§ **Required action**
Select from the data all lines with the word "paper".

====== Data section

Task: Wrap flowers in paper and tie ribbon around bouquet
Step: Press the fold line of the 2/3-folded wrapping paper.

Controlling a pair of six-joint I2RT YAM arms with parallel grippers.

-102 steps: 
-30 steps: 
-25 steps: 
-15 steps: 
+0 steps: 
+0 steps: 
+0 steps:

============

§ **Written solution**
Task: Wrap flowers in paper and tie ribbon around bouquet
Step: Press the fold line of the 2/3-folded wrapping paper.

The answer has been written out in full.